The Effects of Isoflurane Inhibition of Mitochondrial Complex I on Calcium Removal in Mouse Neuronal Cultures.

Authors: Jung S et al.

Journal: Anesthesiology, Accepted December 19, 2025. DOI: 10.1097/ALN.0000000000005910

Summary
This experimental laboratory study investigated the mechanism by which isoflurane disrupts neuronal calcium homeostasis, providing mechanistic insight into anesthetic-induced neurotoxicity. Using cultured mouse neurons (both wildtype and mitochondrial mutant), the investigators tested whether prolonged intracellular calcium elevation during anesthetic exposure is driven by impaired calcium removal rather than increased calcium influx.

Under baseline conditions, electrical stimulation produced a transient presynaptic calcium rise that rapidly returned to baseline. Isoflurane exposure dramatically prolonged calcium decay time, indicating defective calcium clearance. This impairment was closely linked to inhibition of mitochondrial complex I, resulting in reduced ATP availability at presynaptic terminals.

Restoration of intracellular ATP levels with high-glucose conditions normalized calcium clearance despite ongoing isoflurane exposure, directly implicating ATP depletion as the primary driver. Pharmacologic activation of the sarcoplasmic/endoplasmic reticulum calcium ATPase (SERCA) similarly corrected delayed calcium removal, identifying SERCA failure as the key downstream mechanism.

Isoflurane exposure was also associated with reduced mitochondrial dye uptake and increased cleaved caspase expression, signaling early mitochondrial injury and apoptotic activation. Comparable findings in mitochondrial mutant neurons exposed to lower, equipotent concentrations of isoflurane reinforced the central role of mitochondrial vulnerability in this process.

Key Points

  • Isoflurane markedly impairs neuronal calcium clearance after synaptic activation.

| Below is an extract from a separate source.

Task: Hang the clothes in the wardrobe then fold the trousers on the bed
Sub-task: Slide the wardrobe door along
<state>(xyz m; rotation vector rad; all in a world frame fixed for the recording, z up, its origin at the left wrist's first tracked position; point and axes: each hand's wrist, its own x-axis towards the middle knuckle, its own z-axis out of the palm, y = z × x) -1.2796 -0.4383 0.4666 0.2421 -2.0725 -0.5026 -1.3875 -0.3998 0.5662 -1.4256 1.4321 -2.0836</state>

  • The defect is due to inhibition of mitochondrial ATP production, not increased calcium entry.

  • SERCA-dependent calcium removal is the primary ATP-dependent pathway affected.

  • Restoring ATP levels or pharmacologically activating SERCA rescues calcium handling.

  • Calcium dysregulation is associated with early markers of mitochondrial damage and apoptosis.

  • These findings provide a mechanistic link between volatile anesthetic exposure and anesthetic-induced neurotoxicity.